▸ **Exercise**
With "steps" as the search word, show every line of the material that has it.

▸ **Supplied information**
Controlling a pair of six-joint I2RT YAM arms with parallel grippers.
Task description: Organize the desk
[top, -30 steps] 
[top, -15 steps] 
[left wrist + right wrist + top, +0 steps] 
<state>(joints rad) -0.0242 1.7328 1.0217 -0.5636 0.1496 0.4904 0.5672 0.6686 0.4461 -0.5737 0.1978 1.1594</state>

▸ **Solved exercise**
[top, -30 steps] 
[top, -15 steps] 
[left wrist + right wrist + top, +0 steps] 

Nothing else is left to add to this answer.